(DATA FOR THIS EXERCISE begins)

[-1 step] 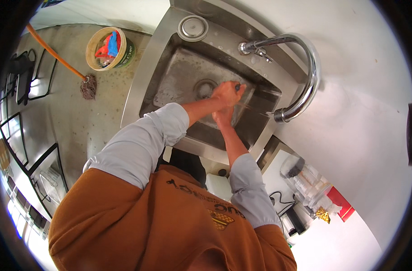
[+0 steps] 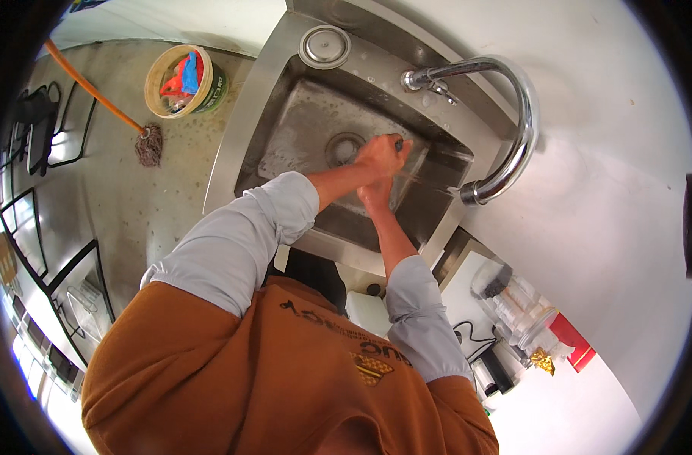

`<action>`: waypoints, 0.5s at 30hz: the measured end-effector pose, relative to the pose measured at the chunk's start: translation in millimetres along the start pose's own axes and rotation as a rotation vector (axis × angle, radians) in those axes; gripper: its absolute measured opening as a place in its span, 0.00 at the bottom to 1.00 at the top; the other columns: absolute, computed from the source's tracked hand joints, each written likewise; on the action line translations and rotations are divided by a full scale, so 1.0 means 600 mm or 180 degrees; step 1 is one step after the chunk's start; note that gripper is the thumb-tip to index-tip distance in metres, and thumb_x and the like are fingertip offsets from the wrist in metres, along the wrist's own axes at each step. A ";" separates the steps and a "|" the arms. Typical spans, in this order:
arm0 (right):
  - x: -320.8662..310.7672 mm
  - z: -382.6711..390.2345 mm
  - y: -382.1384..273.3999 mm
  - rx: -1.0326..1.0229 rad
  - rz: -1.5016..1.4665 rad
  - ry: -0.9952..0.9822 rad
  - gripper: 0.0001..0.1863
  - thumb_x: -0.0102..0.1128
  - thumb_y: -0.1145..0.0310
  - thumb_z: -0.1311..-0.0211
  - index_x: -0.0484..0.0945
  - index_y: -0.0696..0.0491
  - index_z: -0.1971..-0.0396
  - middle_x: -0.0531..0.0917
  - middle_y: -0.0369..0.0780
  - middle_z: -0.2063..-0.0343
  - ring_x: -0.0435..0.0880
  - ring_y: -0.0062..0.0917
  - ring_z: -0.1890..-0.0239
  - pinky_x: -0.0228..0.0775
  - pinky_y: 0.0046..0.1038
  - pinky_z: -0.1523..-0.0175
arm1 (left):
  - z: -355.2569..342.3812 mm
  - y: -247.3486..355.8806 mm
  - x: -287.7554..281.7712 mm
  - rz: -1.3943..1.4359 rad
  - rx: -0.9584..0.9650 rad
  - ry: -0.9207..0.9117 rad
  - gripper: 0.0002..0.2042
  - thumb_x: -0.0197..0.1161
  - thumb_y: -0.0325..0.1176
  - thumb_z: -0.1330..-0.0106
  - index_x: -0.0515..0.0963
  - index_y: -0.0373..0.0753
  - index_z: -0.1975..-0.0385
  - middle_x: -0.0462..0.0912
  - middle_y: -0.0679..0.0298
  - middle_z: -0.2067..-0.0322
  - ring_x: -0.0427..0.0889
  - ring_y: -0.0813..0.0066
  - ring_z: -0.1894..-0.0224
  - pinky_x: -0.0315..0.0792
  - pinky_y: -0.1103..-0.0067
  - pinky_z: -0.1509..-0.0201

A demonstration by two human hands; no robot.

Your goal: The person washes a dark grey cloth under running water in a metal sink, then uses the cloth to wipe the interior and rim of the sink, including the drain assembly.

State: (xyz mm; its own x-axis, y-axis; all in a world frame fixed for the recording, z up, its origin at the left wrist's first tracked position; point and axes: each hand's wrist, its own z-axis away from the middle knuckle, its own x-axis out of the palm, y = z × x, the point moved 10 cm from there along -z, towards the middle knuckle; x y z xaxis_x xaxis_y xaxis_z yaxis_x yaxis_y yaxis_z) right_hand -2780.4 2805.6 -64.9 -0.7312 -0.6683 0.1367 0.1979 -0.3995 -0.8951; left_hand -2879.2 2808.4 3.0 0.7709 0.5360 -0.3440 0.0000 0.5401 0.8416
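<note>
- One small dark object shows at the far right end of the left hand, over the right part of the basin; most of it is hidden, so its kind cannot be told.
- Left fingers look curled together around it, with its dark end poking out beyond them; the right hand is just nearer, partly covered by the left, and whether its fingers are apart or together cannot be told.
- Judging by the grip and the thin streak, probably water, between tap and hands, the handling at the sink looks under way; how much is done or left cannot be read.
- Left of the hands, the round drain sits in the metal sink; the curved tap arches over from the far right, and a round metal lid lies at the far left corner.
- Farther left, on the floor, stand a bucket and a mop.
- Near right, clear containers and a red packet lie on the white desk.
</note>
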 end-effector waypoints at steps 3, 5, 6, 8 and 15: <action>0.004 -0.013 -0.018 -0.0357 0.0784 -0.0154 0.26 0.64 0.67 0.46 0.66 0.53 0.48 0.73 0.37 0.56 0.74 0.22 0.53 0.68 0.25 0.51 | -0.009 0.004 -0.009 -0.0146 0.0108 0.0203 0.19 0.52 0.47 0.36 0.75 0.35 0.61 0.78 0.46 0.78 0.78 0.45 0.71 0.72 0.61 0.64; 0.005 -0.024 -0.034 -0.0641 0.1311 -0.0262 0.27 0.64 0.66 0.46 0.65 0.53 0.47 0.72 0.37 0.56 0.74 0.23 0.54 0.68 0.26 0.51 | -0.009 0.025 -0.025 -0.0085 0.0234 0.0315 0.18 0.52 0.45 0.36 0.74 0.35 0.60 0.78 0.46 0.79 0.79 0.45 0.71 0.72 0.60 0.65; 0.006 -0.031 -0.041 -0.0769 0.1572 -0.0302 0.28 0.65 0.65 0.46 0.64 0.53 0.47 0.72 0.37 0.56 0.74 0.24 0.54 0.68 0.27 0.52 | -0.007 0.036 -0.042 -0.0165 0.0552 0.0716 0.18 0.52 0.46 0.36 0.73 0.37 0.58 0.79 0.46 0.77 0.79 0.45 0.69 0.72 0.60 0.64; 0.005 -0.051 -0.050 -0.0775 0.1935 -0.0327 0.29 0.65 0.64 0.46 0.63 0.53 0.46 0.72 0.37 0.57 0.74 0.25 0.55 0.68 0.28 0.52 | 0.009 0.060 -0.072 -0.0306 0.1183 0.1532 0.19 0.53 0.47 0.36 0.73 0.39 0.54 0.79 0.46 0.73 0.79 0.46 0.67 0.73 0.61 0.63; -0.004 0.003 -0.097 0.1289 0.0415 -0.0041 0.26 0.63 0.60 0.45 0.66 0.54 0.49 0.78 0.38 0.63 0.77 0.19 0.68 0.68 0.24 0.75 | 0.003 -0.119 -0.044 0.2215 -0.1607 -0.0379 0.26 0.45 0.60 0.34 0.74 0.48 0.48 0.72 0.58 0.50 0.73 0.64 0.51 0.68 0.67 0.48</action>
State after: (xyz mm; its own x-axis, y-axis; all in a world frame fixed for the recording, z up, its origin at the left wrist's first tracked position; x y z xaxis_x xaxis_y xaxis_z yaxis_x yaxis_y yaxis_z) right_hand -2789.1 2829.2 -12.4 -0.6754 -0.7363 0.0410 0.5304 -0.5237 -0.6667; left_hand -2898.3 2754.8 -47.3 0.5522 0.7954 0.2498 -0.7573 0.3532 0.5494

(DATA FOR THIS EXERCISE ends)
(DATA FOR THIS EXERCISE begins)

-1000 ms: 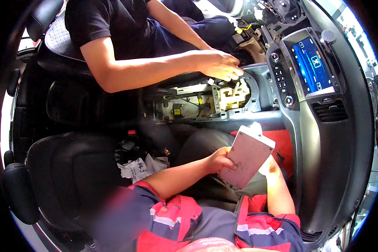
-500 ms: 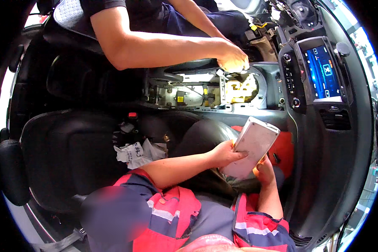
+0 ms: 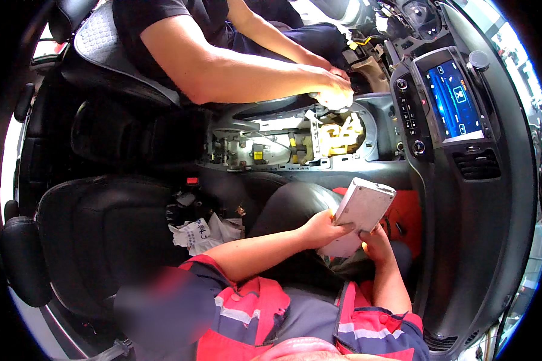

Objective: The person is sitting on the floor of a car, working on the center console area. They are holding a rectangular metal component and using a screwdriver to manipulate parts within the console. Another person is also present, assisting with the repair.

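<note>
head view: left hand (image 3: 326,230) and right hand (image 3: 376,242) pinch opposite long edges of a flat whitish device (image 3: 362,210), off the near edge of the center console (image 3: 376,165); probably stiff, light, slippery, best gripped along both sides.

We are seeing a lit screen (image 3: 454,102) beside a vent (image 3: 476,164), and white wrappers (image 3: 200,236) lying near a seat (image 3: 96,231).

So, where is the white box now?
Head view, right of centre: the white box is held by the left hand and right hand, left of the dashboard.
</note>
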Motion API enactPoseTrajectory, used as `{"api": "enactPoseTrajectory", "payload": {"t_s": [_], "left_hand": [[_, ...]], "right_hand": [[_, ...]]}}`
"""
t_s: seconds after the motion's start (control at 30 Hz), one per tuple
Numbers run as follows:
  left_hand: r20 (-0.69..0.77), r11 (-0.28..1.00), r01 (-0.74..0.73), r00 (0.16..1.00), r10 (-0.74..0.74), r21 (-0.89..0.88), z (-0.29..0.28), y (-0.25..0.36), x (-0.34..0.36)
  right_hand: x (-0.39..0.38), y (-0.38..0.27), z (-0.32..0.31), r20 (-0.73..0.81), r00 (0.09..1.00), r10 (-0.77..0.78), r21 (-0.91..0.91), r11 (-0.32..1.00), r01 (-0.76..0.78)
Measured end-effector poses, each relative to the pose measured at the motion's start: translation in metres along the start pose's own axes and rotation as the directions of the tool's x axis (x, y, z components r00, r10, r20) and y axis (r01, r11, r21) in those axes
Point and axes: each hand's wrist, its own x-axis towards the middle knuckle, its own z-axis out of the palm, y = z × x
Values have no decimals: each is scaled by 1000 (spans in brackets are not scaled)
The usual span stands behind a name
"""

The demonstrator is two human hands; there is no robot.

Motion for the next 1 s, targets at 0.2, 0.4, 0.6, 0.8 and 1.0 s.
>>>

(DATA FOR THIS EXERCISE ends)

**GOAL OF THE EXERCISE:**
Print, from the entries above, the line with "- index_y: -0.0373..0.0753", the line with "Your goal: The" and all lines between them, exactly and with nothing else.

**EXERCISE RESPONSE:**
  - index_y: -0.0373..0.0753
  - index_z: -0.1975..-0.0385
  - middle_x: -0.0462..0.0912
  - middle_y: -0.0679..0.0298
  - middle_z: -0.2067..-0.0322
  - ring_x: -0.0427..0.0889
  - ring_y: -0.0813..0.0066
  - ring_z: -0.1894..-0.0224
  - pinky_x: -0.0315..0.0792
  - pinky_y: -0.1103..-0.0067
  - pinky_z: -0.1509..-0.0201

A demonstration by two human hands; no robot.

Your goal: The person washes a dark grey cloth under running water in a metal sink, then uses the cloth to wipe the interior and rim of the sink, including the drain assembly.

No more output remains.